# Your task:
From the first line down to the one containing "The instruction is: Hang", reproduce the entries below exactly and leave out the pictures.

# Stored items:

%%

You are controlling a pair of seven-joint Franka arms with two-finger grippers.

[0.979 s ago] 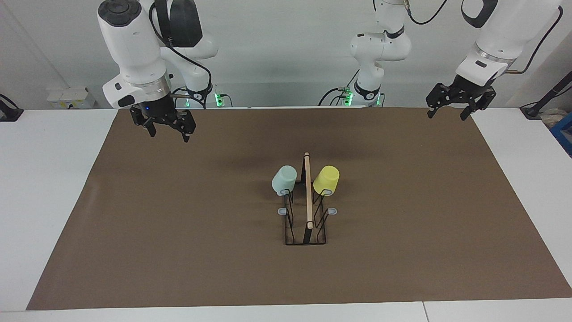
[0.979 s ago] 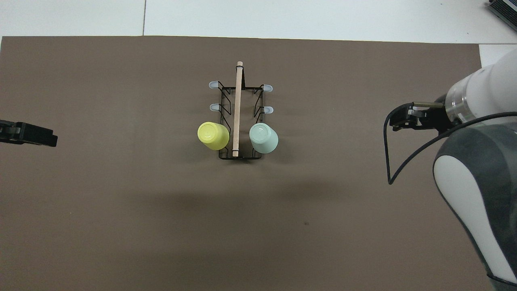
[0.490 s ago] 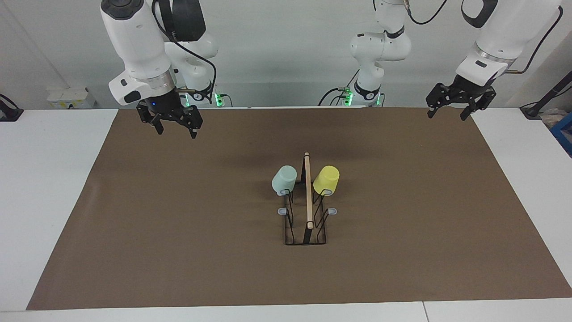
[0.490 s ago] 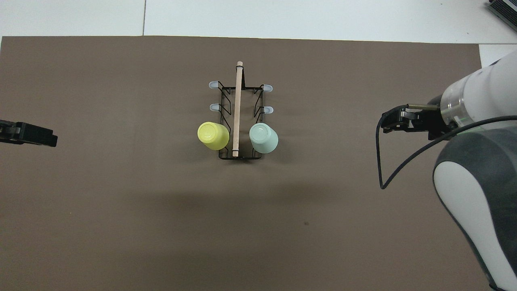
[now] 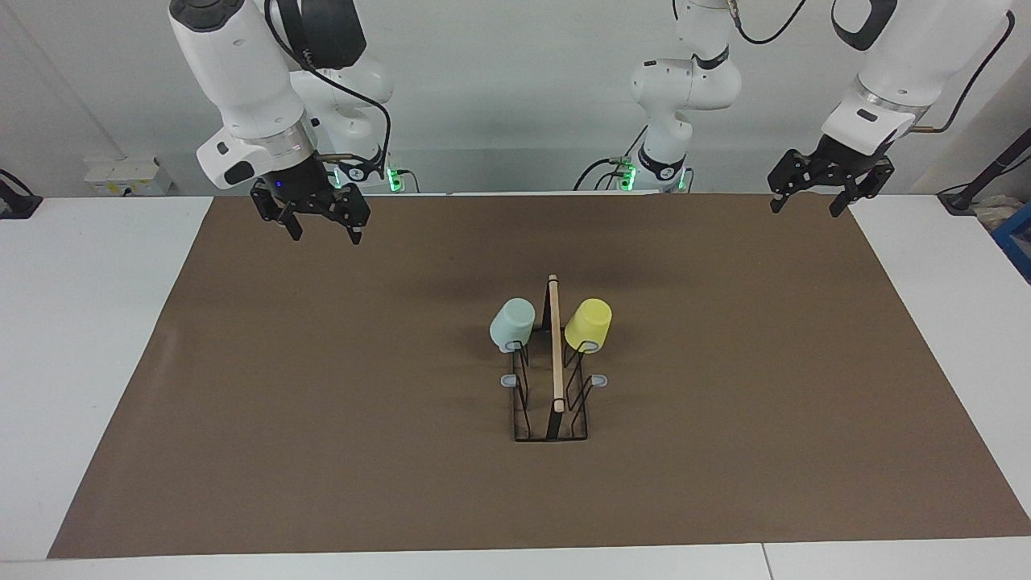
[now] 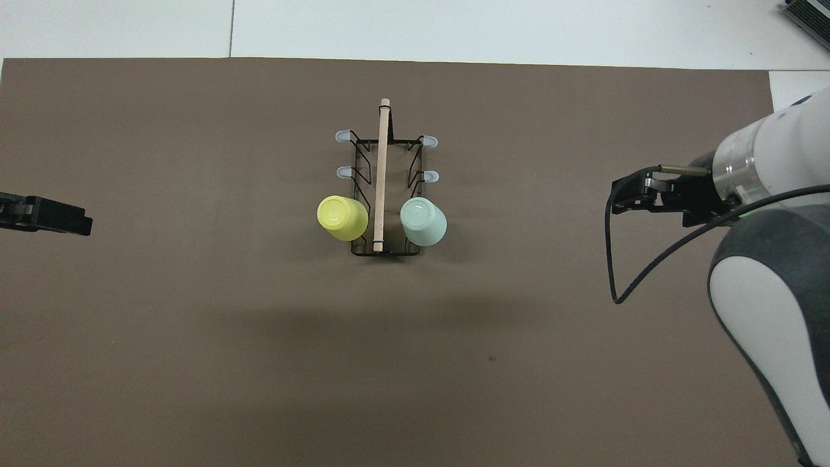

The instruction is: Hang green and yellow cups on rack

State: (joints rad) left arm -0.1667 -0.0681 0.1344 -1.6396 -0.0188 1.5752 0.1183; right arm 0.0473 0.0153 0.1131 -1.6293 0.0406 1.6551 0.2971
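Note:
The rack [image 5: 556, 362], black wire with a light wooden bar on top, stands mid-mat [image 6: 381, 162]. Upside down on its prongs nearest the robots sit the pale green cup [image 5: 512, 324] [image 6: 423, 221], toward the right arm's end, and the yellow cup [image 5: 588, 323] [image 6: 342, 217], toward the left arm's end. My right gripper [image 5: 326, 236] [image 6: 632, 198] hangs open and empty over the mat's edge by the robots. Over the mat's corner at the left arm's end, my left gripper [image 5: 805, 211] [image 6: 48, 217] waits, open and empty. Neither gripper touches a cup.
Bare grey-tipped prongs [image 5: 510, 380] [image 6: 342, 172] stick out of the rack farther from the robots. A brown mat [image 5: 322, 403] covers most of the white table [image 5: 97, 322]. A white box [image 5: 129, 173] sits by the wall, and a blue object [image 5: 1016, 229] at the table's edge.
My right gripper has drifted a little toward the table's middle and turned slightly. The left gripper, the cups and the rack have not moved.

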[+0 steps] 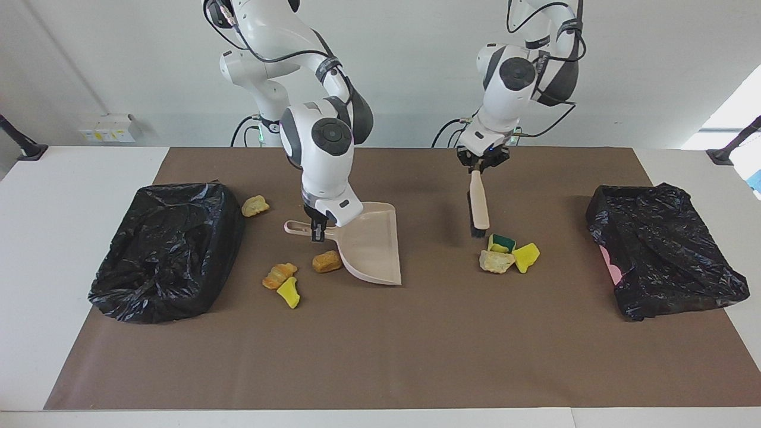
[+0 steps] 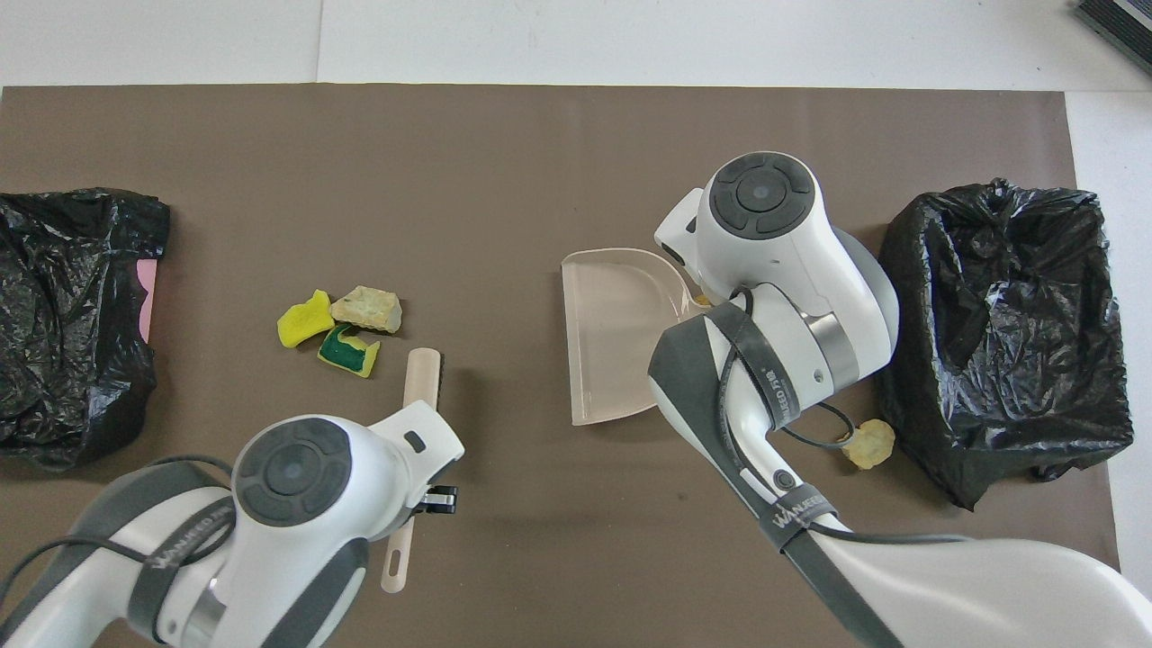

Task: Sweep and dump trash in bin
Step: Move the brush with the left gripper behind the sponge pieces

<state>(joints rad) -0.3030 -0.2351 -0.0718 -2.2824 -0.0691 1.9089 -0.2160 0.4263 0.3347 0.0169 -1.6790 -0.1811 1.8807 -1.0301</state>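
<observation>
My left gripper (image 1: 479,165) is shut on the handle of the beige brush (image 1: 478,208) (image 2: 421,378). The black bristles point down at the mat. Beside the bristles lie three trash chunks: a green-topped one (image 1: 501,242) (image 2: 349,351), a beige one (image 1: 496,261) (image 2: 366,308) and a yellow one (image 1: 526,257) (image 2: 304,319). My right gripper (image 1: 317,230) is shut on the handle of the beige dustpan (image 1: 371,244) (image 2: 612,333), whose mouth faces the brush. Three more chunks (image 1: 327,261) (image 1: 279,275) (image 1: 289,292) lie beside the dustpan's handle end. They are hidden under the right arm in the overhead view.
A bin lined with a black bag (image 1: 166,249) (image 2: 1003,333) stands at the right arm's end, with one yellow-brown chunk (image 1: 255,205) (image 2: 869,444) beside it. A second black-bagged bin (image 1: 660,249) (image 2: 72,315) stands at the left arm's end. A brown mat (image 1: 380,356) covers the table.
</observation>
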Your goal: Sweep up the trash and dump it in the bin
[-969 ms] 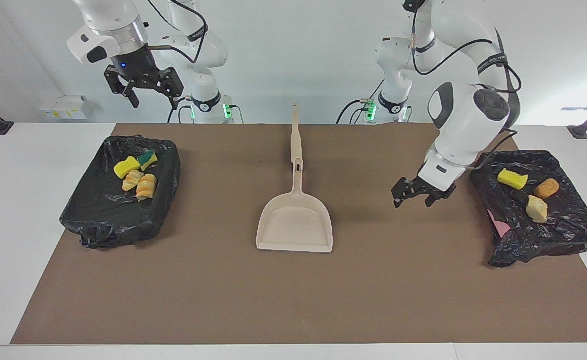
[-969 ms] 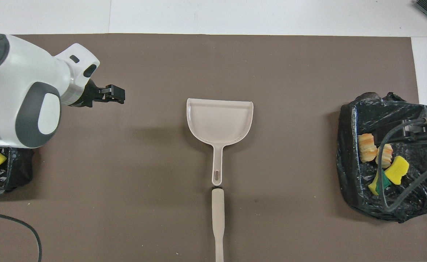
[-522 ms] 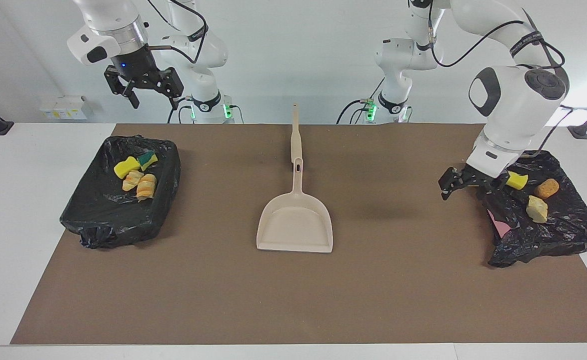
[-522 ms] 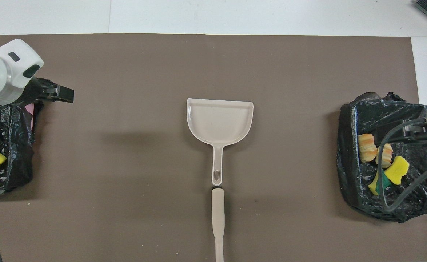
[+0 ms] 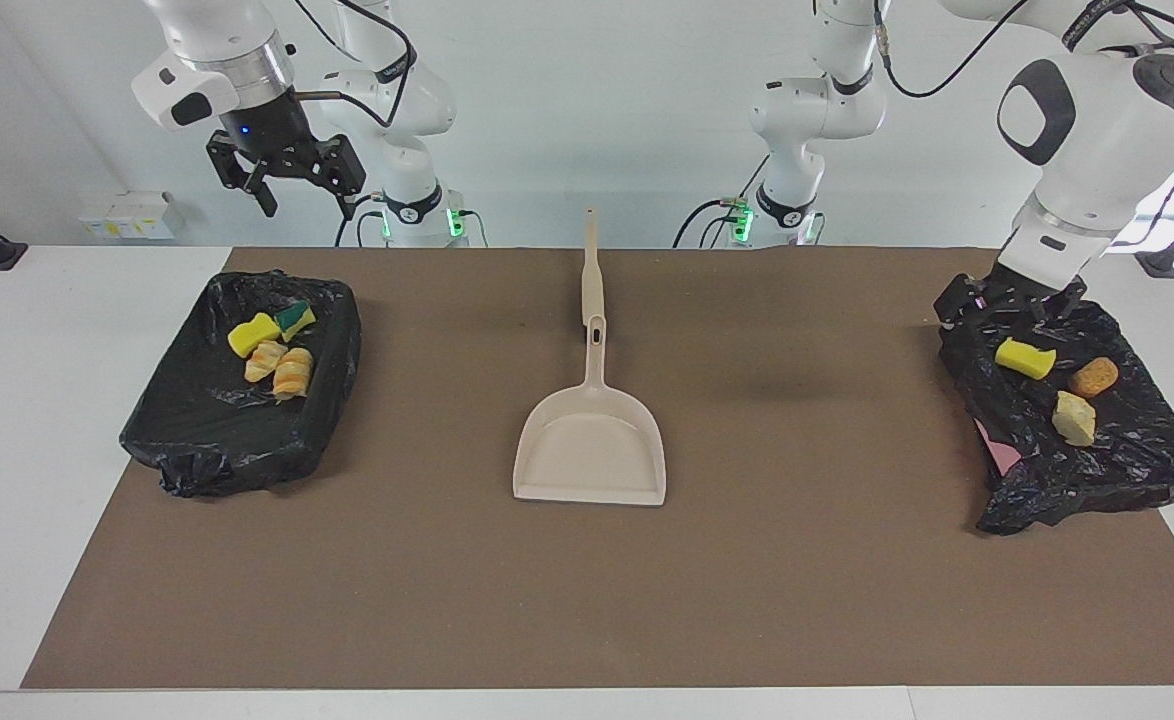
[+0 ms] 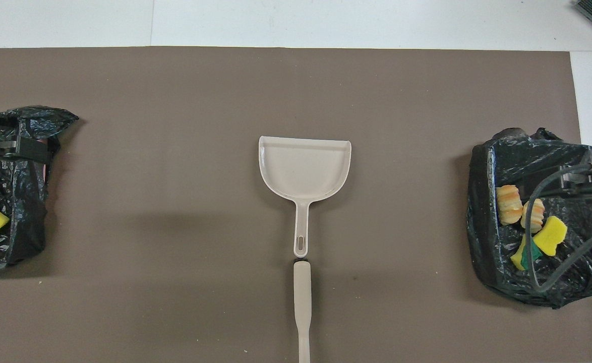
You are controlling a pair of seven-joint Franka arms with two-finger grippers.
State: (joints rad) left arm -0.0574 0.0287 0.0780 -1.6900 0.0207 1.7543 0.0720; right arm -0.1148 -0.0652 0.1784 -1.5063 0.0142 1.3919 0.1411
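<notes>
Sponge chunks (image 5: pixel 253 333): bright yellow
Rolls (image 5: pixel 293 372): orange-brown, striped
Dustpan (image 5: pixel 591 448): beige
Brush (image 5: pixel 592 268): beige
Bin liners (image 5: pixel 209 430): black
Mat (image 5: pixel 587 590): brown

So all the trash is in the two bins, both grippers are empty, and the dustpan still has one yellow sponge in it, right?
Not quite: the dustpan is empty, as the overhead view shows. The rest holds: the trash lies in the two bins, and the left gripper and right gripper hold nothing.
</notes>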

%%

# Answer area:
You are controlling a pair of seven-joint Franka arms with two-finger grippers.

[0.979 s ago] 
[0.979 s ago] 
[0.490 s ago] 
[0.490 s ago] 
[now] 
[now] 

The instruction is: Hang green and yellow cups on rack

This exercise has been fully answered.